WHAT IS REQUIRED:
In the records below, which lines include "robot"? Copy them.

THE DATA:
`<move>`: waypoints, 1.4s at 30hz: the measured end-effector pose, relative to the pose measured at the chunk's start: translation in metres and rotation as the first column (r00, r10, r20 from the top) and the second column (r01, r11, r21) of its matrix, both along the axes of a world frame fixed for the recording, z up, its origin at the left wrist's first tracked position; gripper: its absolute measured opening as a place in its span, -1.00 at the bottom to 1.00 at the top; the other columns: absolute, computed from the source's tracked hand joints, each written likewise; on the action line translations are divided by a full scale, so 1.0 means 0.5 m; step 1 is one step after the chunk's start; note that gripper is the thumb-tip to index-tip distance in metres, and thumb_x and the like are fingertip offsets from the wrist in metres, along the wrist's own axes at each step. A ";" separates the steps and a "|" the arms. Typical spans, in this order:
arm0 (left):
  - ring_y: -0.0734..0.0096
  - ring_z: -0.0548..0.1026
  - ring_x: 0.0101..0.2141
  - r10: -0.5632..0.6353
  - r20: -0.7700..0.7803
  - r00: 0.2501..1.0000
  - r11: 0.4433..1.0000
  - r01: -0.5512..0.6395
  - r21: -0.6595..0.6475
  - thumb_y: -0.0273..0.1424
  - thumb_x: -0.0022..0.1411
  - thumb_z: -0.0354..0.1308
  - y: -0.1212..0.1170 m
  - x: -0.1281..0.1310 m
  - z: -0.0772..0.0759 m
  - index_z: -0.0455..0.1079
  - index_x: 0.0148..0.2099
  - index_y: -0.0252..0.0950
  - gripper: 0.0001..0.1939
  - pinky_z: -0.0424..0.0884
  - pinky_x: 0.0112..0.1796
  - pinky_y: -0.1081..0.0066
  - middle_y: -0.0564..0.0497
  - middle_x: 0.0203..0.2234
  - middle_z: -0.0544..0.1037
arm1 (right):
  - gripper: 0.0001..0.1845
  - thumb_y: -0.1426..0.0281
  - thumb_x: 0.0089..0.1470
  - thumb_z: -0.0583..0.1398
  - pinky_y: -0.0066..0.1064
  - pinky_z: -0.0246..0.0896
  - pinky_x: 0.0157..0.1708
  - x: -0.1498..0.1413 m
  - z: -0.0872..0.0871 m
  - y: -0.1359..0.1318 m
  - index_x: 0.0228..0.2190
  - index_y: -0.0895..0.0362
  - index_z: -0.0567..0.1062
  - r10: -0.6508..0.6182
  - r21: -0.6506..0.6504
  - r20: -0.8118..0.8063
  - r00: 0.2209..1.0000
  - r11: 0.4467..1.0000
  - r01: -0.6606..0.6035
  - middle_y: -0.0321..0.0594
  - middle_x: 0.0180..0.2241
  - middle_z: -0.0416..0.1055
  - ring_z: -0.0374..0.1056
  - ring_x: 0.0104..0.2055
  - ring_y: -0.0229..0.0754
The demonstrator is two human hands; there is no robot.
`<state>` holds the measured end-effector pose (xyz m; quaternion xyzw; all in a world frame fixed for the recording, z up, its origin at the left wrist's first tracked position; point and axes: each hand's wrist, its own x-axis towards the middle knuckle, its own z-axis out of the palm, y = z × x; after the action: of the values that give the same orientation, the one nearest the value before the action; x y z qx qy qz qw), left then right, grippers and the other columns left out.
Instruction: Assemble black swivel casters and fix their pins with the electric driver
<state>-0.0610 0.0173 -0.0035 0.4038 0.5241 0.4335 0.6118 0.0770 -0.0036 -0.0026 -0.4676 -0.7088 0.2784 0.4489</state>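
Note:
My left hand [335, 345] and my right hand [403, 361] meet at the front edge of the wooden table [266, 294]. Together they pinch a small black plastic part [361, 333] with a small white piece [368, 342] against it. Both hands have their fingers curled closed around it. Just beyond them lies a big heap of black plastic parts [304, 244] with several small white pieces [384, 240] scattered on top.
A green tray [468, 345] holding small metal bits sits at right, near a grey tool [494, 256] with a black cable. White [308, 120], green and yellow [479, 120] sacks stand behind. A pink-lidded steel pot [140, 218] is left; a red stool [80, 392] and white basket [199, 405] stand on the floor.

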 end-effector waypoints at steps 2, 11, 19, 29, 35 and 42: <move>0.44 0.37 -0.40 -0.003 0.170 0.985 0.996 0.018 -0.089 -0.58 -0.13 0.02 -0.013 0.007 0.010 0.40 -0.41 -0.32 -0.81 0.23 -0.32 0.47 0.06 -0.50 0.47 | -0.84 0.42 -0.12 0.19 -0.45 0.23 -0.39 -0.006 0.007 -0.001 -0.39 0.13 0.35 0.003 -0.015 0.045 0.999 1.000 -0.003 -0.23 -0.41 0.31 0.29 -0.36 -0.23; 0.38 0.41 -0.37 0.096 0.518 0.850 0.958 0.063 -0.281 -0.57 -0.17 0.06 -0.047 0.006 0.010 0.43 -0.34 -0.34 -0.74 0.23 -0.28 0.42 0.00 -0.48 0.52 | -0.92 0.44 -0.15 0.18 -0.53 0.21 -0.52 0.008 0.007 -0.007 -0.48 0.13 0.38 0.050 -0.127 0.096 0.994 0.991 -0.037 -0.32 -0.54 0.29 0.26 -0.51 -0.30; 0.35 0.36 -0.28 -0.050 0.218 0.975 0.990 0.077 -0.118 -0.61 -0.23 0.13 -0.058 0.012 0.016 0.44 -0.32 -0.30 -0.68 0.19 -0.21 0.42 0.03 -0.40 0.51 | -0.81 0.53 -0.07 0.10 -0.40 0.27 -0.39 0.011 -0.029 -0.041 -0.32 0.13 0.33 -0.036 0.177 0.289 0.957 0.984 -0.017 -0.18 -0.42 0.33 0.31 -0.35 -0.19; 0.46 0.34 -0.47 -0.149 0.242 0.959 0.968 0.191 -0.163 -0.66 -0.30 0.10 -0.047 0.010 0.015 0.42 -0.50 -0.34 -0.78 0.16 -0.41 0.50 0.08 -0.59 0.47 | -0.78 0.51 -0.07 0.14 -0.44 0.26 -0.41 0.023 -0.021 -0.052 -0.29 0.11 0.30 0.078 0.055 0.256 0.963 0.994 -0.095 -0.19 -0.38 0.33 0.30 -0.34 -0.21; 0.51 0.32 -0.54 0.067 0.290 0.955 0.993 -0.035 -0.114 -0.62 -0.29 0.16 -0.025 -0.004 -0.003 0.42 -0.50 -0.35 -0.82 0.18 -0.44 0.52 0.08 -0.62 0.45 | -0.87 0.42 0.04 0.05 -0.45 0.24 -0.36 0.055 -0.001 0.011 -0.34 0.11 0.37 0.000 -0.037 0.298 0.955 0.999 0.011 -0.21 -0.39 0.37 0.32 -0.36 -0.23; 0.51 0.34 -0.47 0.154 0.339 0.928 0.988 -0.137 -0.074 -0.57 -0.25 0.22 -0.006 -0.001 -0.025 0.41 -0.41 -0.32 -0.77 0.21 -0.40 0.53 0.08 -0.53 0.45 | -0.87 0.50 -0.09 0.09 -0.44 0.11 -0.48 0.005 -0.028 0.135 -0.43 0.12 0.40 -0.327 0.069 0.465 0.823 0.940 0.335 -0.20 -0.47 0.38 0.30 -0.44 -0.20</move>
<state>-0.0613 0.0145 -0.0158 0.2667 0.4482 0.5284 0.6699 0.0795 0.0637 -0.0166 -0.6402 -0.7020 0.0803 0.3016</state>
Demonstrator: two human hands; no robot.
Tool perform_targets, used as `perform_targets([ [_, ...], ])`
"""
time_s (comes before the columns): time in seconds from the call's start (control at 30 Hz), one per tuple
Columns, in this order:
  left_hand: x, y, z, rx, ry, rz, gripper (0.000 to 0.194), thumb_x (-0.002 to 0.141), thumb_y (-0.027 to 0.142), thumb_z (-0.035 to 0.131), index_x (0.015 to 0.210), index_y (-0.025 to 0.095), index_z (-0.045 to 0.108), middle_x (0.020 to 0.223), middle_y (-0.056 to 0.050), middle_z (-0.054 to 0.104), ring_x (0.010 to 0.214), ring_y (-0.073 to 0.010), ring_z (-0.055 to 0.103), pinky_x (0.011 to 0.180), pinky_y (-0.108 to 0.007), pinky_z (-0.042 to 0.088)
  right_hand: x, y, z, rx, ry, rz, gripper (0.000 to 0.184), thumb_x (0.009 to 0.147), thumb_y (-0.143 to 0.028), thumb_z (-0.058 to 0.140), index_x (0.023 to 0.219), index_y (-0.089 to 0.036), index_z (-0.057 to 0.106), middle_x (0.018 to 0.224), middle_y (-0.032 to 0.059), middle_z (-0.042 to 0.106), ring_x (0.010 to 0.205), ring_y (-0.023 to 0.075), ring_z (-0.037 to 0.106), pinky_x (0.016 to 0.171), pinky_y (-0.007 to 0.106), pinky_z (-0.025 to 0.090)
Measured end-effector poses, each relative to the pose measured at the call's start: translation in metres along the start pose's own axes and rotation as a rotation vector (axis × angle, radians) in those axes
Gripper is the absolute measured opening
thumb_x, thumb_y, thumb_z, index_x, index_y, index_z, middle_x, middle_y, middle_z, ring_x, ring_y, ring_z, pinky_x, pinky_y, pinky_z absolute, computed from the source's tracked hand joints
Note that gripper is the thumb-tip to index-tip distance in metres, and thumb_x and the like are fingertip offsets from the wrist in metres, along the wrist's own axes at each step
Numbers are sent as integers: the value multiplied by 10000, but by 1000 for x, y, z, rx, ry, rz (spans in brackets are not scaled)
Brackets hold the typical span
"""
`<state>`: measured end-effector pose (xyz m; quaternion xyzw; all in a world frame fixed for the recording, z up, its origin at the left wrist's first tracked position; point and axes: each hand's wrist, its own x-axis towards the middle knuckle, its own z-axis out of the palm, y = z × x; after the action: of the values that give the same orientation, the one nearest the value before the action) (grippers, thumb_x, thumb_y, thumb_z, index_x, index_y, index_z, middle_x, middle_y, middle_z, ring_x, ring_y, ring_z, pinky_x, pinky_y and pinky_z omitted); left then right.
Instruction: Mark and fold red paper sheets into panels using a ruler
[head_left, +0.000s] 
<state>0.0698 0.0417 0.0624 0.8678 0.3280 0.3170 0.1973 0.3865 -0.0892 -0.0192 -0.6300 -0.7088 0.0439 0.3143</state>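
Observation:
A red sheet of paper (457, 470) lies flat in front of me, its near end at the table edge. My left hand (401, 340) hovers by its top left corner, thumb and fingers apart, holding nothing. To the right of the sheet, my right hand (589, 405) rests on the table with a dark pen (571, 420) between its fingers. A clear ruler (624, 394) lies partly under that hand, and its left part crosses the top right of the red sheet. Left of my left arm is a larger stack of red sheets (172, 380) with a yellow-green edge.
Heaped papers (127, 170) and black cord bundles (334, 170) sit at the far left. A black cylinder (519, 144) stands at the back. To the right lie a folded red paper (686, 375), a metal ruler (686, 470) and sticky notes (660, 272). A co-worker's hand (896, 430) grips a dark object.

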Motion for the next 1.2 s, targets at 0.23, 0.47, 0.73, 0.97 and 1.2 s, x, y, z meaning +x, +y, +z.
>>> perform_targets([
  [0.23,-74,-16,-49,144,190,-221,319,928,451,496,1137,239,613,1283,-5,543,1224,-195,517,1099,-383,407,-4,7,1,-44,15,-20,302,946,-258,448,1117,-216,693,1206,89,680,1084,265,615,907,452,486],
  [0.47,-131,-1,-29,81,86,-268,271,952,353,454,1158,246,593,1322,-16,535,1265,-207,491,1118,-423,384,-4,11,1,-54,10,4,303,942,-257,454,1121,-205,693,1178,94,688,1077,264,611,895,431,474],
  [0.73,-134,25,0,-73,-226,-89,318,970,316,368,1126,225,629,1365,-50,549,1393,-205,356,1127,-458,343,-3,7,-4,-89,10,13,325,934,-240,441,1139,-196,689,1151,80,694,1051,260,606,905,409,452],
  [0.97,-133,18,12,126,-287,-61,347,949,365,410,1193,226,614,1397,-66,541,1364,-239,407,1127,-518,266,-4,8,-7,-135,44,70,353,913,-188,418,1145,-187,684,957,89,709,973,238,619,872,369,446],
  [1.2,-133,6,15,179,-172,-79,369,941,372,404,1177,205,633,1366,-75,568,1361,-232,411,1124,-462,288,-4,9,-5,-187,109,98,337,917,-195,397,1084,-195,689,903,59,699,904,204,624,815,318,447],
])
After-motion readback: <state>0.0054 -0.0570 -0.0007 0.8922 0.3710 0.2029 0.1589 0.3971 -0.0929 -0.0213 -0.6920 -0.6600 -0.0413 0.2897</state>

YOUR RESPONSE:
The demonstrator is two human hands; there is no robot.
Demonstrator: two human hands; no robot.

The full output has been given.